Samuel, thank you for your thoughts and insights. They are so helpful. I tend to think of my husband as the one who needs control and while this is true, I have noticed my need to "get it over with", "I need to know NOW", wanting to run because the thought of this recovery going on much longer frustrates and pains me to the point of lunacy. I have discovered I am not patient, need to know every detail and are not handling the unknown very well. I feel so out of control and have found that most of my marriage of 40 years I was deceived. I cannot go back and change or stop anything. It is out of my hands and control. I grieve greatly but a major part of my sorrow is that I must accept who and what my husband is and wait to see if he comes through or not. I must let go of what I thought my life was about, who I was, my memories, people, events.
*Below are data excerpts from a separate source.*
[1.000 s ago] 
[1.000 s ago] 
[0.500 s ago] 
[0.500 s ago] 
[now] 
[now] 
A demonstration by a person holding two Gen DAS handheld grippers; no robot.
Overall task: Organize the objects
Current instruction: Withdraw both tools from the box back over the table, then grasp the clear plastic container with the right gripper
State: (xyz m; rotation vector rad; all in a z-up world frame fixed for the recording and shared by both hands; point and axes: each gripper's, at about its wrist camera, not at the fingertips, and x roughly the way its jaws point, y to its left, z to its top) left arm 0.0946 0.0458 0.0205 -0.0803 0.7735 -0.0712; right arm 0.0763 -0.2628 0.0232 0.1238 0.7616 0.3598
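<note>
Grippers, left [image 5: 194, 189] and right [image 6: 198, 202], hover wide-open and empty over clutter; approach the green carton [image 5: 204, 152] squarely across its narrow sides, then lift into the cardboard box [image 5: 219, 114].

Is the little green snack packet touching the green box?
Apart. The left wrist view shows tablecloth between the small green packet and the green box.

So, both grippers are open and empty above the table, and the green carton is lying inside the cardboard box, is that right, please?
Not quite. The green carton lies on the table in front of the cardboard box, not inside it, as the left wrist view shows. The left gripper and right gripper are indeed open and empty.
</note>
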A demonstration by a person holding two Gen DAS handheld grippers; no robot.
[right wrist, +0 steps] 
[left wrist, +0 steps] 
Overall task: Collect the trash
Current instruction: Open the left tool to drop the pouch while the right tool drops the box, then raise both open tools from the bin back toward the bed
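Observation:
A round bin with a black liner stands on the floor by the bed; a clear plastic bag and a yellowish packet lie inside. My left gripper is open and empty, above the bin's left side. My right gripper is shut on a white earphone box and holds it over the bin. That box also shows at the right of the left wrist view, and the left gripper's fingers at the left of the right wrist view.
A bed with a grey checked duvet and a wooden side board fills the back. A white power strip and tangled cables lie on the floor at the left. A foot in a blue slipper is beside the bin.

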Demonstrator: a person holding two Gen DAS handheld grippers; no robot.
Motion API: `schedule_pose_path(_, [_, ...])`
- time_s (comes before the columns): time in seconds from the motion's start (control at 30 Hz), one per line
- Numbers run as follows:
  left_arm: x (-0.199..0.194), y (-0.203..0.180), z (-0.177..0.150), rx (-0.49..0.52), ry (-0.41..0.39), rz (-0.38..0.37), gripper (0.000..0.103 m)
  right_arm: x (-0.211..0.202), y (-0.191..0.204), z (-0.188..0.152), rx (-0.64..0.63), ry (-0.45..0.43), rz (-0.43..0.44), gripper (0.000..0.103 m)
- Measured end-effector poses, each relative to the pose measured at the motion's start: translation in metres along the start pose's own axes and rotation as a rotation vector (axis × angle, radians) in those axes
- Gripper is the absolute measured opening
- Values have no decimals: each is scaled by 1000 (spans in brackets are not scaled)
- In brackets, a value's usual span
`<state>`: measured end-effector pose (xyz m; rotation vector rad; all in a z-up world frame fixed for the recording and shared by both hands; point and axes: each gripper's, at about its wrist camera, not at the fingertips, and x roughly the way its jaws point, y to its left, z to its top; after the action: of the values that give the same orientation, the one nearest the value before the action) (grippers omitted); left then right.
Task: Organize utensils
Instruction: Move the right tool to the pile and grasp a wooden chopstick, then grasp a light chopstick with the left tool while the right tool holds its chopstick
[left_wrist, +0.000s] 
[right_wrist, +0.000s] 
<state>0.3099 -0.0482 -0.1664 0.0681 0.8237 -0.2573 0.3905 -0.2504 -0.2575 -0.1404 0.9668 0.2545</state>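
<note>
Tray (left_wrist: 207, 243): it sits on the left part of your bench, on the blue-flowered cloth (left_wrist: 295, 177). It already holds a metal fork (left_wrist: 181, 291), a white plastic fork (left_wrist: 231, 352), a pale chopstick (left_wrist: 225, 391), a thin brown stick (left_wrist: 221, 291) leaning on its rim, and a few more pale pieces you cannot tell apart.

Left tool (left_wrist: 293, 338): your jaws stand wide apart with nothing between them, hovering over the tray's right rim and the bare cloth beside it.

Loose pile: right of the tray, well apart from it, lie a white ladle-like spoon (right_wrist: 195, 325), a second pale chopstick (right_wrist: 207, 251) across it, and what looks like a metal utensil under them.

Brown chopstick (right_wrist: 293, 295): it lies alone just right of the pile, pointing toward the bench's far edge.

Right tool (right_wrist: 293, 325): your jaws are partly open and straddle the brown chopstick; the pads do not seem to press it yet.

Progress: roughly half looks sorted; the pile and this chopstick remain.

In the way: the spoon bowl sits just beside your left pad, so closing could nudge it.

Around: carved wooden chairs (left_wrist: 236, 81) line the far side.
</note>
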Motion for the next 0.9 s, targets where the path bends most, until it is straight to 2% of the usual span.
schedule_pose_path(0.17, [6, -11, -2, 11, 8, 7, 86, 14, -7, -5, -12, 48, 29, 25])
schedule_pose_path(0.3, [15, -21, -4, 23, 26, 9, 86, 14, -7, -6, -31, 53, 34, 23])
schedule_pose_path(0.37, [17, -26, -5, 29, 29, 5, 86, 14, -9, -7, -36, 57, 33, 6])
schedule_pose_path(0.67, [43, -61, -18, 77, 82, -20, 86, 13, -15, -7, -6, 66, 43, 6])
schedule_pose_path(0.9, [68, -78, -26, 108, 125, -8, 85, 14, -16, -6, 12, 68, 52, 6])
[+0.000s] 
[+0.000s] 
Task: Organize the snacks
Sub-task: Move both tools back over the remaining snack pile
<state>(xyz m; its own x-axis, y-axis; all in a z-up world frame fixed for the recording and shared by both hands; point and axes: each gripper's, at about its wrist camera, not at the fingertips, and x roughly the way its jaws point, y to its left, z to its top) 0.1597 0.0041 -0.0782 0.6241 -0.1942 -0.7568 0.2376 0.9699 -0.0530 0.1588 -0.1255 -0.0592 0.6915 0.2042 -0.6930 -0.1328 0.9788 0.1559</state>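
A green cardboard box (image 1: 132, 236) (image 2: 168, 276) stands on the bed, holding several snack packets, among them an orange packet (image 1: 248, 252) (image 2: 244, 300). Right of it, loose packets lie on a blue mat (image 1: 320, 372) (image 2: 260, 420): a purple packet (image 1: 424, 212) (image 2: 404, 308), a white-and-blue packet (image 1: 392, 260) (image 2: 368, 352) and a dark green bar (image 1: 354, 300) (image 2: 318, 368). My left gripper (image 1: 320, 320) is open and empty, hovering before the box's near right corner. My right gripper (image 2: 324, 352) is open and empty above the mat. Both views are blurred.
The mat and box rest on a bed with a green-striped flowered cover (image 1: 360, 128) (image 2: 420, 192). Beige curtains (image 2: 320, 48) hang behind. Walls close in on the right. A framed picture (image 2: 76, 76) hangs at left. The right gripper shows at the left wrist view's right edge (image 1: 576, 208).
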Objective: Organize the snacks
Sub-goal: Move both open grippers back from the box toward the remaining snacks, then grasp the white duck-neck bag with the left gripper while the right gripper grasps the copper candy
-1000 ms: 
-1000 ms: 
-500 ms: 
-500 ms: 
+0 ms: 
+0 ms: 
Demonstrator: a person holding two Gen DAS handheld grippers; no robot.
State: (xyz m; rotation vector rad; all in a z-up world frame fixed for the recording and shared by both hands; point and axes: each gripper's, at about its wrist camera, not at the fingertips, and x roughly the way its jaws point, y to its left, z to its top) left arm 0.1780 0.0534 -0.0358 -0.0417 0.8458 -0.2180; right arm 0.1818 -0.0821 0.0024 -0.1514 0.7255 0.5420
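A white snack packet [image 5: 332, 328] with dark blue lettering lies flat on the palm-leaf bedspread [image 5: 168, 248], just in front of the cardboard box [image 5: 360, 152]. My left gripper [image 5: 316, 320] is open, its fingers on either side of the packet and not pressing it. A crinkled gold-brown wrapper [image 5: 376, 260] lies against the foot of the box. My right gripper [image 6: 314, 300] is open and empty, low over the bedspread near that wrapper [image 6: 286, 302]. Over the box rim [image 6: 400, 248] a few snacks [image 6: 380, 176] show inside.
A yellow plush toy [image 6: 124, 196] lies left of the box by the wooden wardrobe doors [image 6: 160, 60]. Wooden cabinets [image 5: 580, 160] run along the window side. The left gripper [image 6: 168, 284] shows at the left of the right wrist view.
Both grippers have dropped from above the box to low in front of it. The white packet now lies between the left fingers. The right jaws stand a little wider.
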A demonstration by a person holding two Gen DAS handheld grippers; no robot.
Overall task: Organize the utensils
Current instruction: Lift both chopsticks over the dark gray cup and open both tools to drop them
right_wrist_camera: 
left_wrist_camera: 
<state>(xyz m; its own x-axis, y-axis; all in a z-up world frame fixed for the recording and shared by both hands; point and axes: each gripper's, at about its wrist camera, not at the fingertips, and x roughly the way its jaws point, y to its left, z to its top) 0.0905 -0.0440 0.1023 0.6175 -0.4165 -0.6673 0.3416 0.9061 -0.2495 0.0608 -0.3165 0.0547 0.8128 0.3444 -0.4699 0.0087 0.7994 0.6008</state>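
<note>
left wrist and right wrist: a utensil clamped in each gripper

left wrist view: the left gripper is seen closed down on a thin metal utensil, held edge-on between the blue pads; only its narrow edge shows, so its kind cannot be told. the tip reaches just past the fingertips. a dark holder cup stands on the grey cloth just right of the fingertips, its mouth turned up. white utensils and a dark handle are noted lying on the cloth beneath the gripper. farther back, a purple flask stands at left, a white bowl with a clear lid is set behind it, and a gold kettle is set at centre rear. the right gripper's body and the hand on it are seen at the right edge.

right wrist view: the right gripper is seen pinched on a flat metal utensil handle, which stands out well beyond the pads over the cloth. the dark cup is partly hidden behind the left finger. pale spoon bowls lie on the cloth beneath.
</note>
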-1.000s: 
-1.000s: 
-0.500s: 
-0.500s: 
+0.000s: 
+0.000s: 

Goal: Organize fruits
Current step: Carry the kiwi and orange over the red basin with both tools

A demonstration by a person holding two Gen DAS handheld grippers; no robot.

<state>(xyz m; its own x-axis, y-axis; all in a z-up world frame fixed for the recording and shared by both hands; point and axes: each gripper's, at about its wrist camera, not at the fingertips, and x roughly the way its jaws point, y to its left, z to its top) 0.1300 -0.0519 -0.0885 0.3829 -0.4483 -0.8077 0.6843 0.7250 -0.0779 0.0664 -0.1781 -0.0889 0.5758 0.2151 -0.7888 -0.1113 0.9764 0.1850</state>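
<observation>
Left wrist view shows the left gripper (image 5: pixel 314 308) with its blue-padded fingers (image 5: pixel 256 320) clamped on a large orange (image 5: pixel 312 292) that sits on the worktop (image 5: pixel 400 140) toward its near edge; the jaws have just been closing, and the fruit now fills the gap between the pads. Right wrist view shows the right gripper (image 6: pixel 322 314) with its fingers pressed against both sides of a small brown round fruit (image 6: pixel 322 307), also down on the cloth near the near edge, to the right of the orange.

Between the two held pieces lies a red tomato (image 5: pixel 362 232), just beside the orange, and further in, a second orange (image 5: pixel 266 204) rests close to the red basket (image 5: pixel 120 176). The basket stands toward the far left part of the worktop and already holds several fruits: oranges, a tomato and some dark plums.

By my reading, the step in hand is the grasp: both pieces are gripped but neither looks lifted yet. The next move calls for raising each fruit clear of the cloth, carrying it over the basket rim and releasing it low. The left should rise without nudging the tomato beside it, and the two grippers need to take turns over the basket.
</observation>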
I am the type of person that needs everything in it's place and now the bomb has shattered everything into a million pieces that can never be put back together. The triggers spanning over 30 years of my life while affairs were being lived parallel to it is driving me insane. He won't go back to put the story together for me because he feels it would be difficult to figure it out. So I am left doing that work myself, deeply resenting him for trickle truthing me for almost two years regarding his 6 month affair before finally coming out three weeks ago with the ungodly truth of his 20+ year affair and 3 other affairs. He continued his affair behavior (lies and deceit) and didn't care about the anguish and excruciating pain he put me through to then throw me back to another more devastating D day. I know we probably won't make it, mostly due to how I see him now, for his cowardice and lack of love and respect for me even though I was willing to give him another chance. I know I have to surrender to an all-knowing and loving God but the grief keeps me from him at this moment. I want to give up control but really don't know how to respond to all this mess. A person in an affair loves how they feel and see themselves through the eyes of an adoring affairee. The betrayed see themselves through the neglectful, unloving, uncaring eyes of the betrayer. Wish it weren't so.

Suggested reading.

Dear nuncamas,

I am not trying to butt in. You might find some of the books by Peggy vaugh helpful. Her husband did basically the same thing. Just a suggestion.
Prayers for you.

Thank you for your suggestion

Thank you for your suggestion. I have read her book as well as other books in the last two years. I was working our recovery based on a 6 month exit affair after 40 years of marriage. Now I know he was only faithful for about 8 years total. One affair spanned over 20 years. Most of my marriage was a lie because he was not really "present". All efforts to repair marital issues were bogus on his part. He was living a double life and getting his needs met elsewhere. I have a lot of work to do on myself.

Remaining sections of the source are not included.